Profile Of Non-time-loss Conditions/injuries In U.s. Men’S Rugby-7s Players

2353 Board #189 June 1 9

30 AM - 11

00 AM

Ma, Richard1; Lopez, Victor Jr2; Weinstein, Meryle G.3; Victoria, Christian4; Chen, James L.5; Gupta, Arun T.6; Mettry, Martena T.7; Allen, Answorth A.8

Author Information
Medicine & Science in Sports & Exercise: May 2018 - Volume 50 - Issue 5S - p 580
doi: 10.1249/01.mss.0000537000.49263.86
  • Free

PURPOSE: Rugby-7s, on the Olympic program, over the next decade, has a dearth of injury data, limiting injury prevention. Most injury reporting focuses on time-loss injuries with little or no data on medical attention injuries. The aim was to determine the match non-time-loss injury incidence in U.S. men’s Rugby-7s.

METHODS: A prospective epidemiology study of 17,770 U.S. men Rugby-7s players (1,474 teams), in multi-level USA Rugby and USA Sevens LLC tournaments (2010-2014). Incidence (per 1000 player-hour (ph)) and biomechanism of non-time-loss injuries were captured via the Rugby Injury Survey & Evaluation (RISE) Report methodology.

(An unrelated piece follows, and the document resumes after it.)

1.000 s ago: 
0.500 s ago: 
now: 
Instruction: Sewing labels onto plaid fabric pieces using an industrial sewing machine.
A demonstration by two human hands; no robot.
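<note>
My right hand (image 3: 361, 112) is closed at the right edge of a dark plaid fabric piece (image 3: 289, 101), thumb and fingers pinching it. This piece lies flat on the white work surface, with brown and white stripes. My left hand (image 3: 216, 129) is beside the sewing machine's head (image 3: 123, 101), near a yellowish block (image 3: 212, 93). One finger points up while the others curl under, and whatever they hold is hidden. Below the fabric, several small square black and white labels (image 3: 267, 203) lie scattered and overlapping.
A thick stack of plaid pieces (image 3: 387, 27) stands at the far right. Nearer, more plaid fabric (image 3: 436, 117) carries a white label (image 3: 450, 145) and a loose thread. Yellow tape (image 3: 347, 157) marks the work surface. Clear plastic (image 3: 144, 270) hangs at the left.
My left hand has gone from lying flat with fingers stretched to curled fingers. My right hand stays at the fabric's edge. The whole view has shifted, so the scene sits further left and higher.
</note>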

RESULTS: Non- time-loss injuries were found at 66.1/1000 ph (n=686). Positionally, backs encountered more injuries (63%; 67.4/1000ph; n=400) than forwards (36%; 52.4/1000ph; n=233; RR=1.3; P=0.002). Most injuries were acute (93%), occurring in the tackle (67%). Shoulder tackles resulted in most non-time-loss injuries (63%) (backs 65%; forwards 58%; RR=1.7; P<0.001). Recurrent injuries (23%) occurred frequently. Main injuries were lower extremity ligament sprains (14.2%). Overall head/neck injury rates were 23%, and found higher with incorporation of tackles (26%). The sub-acute head trauma/contusion rate, where players were physician-cleared to return to sport (non-time loss) was 4.9% (3.2/1000ph).

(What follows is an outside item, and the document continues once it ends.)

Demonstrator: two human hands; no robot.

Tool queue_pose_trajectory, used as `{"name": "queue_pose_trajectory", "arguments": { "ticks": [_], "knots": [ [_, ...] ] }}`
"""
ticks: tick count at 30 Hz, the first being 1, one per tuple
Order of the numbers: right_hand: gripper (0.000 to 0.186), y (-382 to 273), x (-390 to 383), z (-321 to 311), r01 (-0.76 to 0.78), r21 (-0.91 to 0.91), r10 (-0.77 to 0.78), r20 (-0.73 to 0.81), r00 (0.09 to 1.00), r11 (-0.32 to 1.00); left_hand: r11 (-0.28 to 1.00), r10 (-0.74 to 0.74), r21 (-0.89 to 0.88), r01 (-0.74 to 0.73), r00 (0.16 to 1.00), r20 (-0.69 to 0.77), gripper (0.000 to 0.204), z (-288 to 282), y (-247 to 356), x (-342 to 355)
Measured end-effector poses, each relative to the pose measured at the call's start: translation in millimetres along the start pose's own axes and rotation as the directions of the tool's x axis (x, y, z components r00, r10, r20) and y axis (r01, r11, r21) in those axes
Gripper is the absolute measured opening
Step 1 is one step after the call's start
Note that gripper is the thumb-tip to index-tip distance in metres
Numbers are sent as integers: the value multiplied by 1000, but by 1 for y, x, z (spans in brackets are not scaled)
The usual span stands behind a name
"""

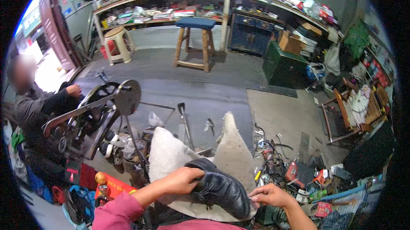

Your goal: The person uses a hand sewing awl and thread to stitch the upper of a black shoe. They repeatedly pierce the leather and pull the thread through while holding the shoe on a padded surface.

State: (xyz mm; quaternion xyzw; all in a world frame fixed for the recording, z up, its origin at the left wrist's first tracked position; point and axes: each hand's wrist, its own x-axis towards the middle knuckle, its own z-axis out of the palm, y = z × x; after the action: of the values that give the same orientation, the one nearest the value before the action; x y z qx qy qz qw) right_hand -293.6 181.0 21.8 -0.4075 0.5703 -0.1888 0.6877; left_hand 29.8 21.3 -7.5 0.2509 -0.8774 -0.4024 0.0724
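A black leather lace-up shoe (222, 189) lies over my lap, its toe pointing right and toward me. My left hand (188, 180) is closed on the shoe's collar, with the fingers partly inside the opening. At the toe, my right hand (269, 196) pinches with thumb and forefinger by the edge of the sole. Something small and pale shows at those fingertips, too small to name. Beneath the shoe a whitish, worn cloth or hide (171, 151) covers my lap and rises in two peaks over my knees.
A hand-cranked machine with a round wheel (128, 97) stands at left, beside a seated person (34, 102). An orange-red box (115, 185) is near my left elbow. Tools and cables, including a red power tool (294, 174), crowd the right floor. A blue-topped stool (195, 24) stands ahead.
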Motion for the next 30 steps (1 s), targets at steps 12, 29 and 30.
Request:
{"name": "queue_pose_trajectory", "arguments": {
  "ticks": [12,29,30],
  "knots": [
    [23,9,-6,-6,-8,44,11,-78,997,999,253,-256,-967,-17,963,-84,12,-3,8,-38],
    [17,2,8,3,145,64,-139,-81,987,987,306,10,-653,693,683,730,56,31,-9,35],
    [20,-1,7,5,168,77,-161,-93,983,983,238,64,-680,693,688,723,56,35,-4,39]
  ]
}}
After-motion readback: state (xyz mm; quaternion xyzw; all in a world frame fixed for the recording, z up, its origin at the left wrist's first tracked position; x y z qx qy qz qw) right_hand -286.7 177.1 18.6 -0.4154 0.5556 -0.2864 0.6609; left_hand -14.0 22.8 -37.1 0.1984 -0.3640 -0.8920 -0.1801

CONCLUSIONS: Recording non-time-loss (medical attention) injuries will provide a true burden of injury and illness among the growing U.S. Rugby- 7s population. Most injuries occur to the lower extremity (41%), reflective of the greater amount running, acceleration and deceleration in the Rugby-7s format. Head/neck non-time-loss injury rates were found lower than the “all medical attention injuries (30%)” in community international male Rugby-15s. Most injuries were related to tackling amongst the upper extremity (35%), and head/neck (26%), making these areas a focus to reduce risk in the U.S. and support tackle-technique evaluations especially with head positional focusing and its target area (lateral hip). Proper medical assessments, need to scrutinize return to play post-tournaments to reduce recurrent injury risk in the U.S. men’s cohort. Investigations such as this will aid in understanding the current needs and allocation of medical resources for Rugby-7s.